The contemporary distinction between religious brothers and priests within religious orders reflects the formal role of priests in the structure of the order. Where only priests are allowed to be elected, superiors orders are the labelled ‘clerical institutes’. Where priests are refused election to the role of superiors, these institutes are described as ‘lay institutes’, however, these not to be labelled as ‘secular institutes’ that exist outside the traditional framework of religious orders. According to modern Canon Law, consecrated life within the Catholic Church includes religious institutes composed of persons who profess special religious vows. Religious institute ‘is an institute of consecrated life whose members take public vows, lead a life in common, and are in some way separated from the world' (Code of Canon Law: 607). ‘In itself, the state of consecrated life is neither clerical nor lay’ (Code of Canon Law: 588). Institutes of consecrated life are categorised into clerical and lay: a clerical institute is under the governance of priests ‘by reason of the end or purpose intended by the founder, or by reason of lawful tradition’ (Code of Canon Law: 588). Catholic Canon Law also mentions a secular institute which ‘is an institute of consecrated life whose members live in the world, strive for the perfection of charity and seek to help to sanctify the world, especially from within’ (Code of Canon Law: 710). In a secular institute, members ‘live in the world' without any obligation to live in common and ‘in the separation from the world’ (Code of Canon Law: 710 and 608). A lay institute ‘does not include the exercise of sacred orders’ (priesthood) (Code of Canon Law: 588).

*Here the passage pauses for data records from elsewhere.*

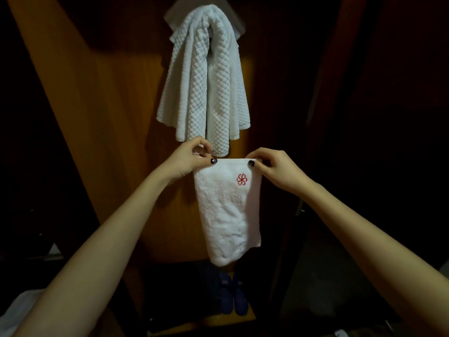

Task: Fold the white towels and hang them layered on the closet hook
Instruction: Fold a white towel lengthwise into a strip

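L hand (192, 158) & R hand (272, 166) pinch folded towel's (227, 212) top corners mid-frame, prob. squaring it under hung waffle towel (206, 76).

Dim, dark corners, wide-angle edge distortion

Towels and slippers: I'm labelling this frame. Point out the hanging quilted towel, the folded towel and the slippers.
hanging towel (184, 93): head view, left drape.
folded towel (226, 215): head view, middle of front face.
slippers (240, 302): head view, upper of the right-hand one.
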A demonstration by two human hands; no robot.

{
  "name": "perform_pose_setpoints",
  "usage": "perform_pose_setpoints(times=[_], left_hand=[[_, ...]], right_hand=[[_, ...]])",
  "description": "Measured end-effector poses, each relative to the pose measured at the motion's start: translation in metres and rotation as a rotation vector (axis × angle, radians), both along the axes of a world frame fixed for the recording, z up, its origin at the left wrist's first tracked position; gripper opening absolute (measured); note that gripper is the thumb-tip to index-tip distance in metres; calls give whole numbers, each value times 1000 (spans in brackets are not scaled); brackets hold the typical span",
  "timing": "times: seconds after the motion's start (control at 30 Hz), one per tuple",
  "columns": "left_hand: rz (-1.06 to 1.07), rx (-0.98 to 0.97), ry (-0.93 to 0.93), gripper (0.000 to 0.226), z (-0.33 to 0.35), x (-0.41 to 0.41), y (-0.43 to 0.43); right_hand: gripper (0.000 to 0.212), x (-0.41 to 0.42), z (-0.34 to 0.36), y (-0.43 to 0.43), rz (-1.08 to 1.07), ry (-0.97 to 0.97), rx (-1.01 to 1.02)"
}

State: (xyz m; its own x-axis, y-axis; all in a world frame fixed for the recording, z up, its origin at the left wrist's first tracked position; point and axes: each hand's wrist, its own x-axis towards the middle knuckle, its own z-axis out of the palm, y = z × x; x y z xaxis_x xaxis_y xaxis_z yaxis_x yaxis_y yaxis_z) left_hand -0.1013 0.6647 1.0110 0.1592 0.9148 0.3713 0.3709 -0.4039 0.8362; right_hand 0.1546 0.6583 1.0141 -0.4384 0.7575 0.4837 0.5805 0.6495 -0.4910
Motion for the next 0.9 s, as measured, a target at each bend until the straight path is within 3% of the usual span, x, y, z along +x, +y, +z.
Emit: perform_pose_setpoints(times=[0.17,0.33,0.5,0.73,0.9], left_hand=[[-164,-40,162,36,11,5,-11],[-171,24,477,38,8,32,-18],[-121,-48,474,4,-1,46,-19],[-64,-101,684,6,-11,50,-20],[-116,-205,678,15,-20,45,-25]], right_hand=[[5,-12,-1,-6,39,59,-6],[4,-14,0,-13,81,32,-21],[9,-4,-9,-20,30,-15,12],[22,-1,-31,-26,-16,-172,-14],[7,-5,-38,-28,-17,-194,-140]])
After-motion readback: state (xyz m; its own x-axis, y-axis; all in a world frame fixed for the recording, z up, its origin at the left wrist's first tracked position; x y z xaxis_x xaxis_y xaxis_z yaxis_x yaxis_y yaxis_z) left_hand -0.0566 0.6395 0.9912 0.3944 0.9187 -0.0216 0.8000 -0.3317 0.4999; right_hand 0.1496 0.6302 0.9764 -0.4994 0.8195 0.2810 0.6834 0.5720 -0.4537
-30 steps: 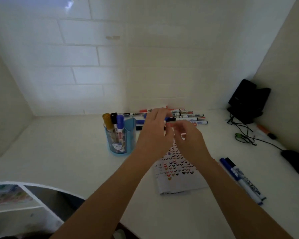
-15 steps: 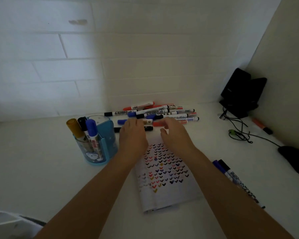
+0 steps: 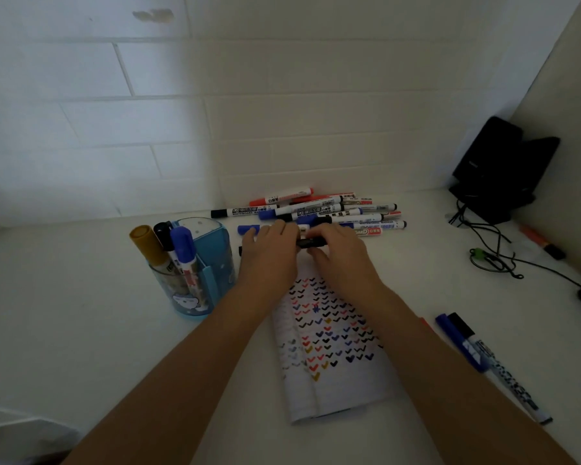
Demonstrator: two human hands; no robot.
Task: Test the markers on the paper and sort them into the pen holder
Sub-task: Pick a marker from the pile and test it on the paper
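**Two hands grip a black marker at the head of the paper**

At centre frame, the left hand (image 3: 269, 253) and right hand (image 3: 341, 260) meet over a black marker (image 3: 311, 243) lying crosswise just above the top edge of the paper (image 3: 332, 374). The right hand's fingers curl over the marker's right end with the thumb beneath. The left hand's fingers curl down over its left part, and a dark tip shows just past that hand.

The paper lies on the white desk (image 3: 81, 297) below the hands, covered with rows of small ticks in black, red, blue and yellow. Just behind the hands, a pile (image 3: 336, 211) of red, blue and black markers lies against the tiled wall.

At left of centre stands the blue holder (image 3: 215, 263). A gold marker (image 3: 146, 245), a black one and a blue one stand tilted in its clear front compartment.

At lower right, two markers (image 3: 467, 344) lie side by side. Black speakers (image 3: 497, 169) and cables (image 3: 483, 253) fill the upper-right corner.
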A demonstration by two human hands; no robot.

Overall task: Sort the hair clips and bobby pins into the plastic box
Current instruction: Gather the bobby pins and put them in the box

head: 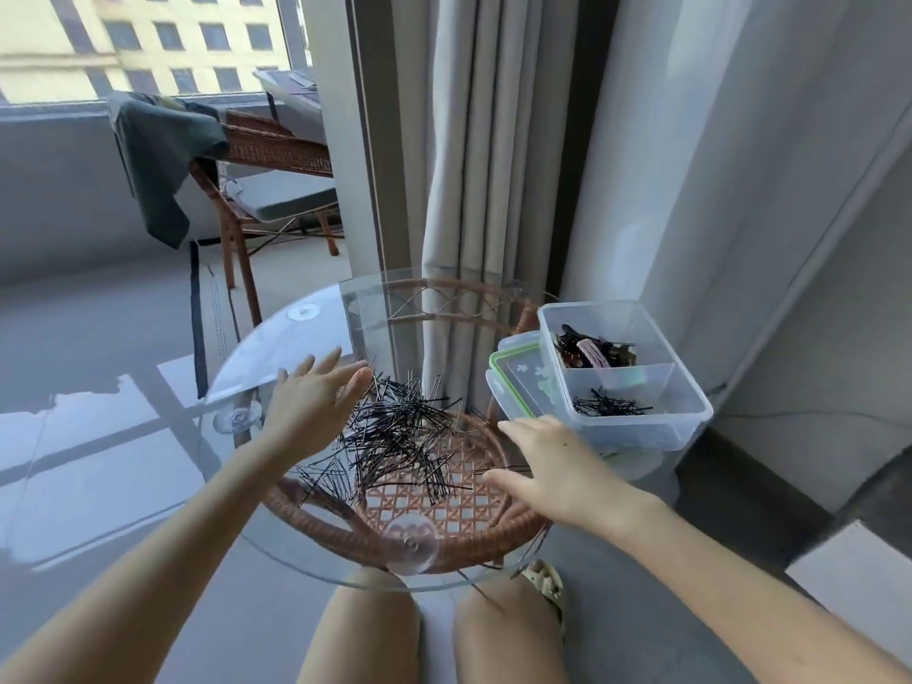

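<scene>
A pile of black bobby pins [399, 436] lies spread on the round glass table top [306, 338]. My left hand [311, 402] hovers at the pile's left edge, fingers apart, holding nothing. My right hand [548, 466] is flat and open to the right of the pile, just in front of the clear plastic box [691, 417]. The box has two compartments: the far one holds hair clips [594, 352], the near one holds a few bobby pins [609, 404].
A green-rimmed lid [518, 382] lies under the box's left side. Below the glass is a rattan frame [345, 530]. A curtain [474, 155] hangs behind the table, a wall is to the right, and a rattan chair [266, 155] with a green cloth stands at back left.
</scene>
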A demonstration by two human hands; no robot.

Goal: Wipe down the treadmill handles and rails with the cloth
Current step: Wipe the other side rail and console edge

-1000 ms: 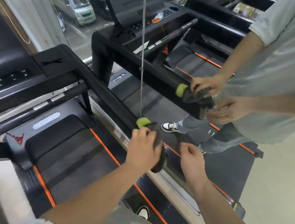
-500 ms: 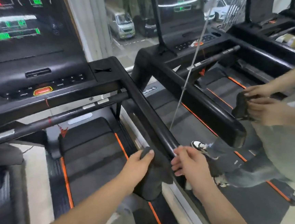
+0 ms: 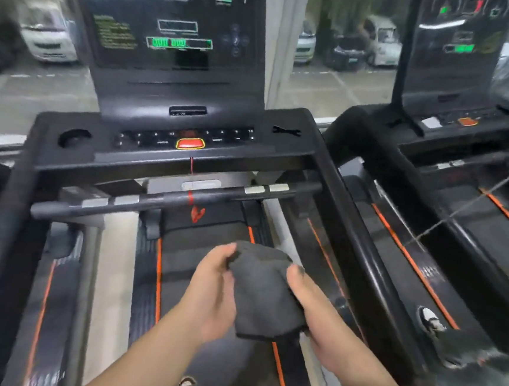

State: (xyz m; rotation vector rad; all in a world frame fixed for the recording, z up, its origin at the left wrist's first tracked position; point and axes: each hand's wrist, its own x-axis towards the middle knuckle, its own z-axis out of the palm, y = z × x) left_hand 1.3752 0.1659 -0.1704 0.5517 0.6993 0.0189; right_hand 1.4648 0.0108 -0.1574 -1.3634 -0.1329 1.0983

To distinguish between ‘brothers’ and ‘priests’ within religious orders, church documents use the term ‘lay people’ for ‘brothers’, and ‘priests’ for ordained persons as parallel ‘sectors’ of religious orders. There is no doubt that the dynamics of religious orders in 20th and 21st century are strongly marked by the reconfiguration between ‘brothers’ and ‘priests’. The changing character of religious orders cannot be understood without focusing on the shifting roles and identity of priests within religious communities. The complex relationship between brothers and priests within religious orders is highlighted by strong tensions between the structures of religious orders which are formally independent from local bishops and diocesan structures, especially parishes which are directly subordinated to bishops.

The tension between brothers and priests was highlighted by the Second Vatican Council and later elaborated by the document Vita Consecrata by Pope. John Paul 11 strongly identified consecrated life as ‘signum fraterni- tatis’, meaning ‘fraternity’ and ‘fraternal life’ (John Paul II: 1996). In 2015, the Congregation for Institutes of Consecrated Life and Societies of Apostolic Life published a document entitled ‘Identity and mission of the religious brother in the Church’ (2015b). The document, designed as an initiative to promote an increasing appreciation of religious brothers’ vocation, clearly indicates the complicated position of the religious brothers: ‘However, we recognise that the vocation of the Religious Brother and Sister is not always well understood and appreciated within the Church’ (Congregation for Congregation for Institutes of Consecrated Life and Societies of Apostolic Life 2015b: 3). From our perspective, what is highly relevant here is that the documents point to the unsettled position of priestly functions in male religious orders, which in fact jeopardises the ‘fundamental objective’ of the religious life:

Consecrated life, predominantly lay in its beginnings, proposes as a fundamental objective, the cultivation of the collective Christian treasure, which is contained and given to all the faithful in the sacraments of initiation. Certainly, it accomplishes this in a special way, seeking to imitate Christ in his way of living: chaste, poor and obedient.

(Congregation for Institutes of Consecrated Life and Societies of Apostolic Life 2015b: 7)

According to this document, priestly functions have been dominating consecrated life: ‘Over the centuries, this goal, so essential to consecrated life, has run the risk of taking second place in male religious life, in favour of priestly functions’ (Congregation for Institutes of Consecrated Life and Societies of Apostolic Life 2015b: 9).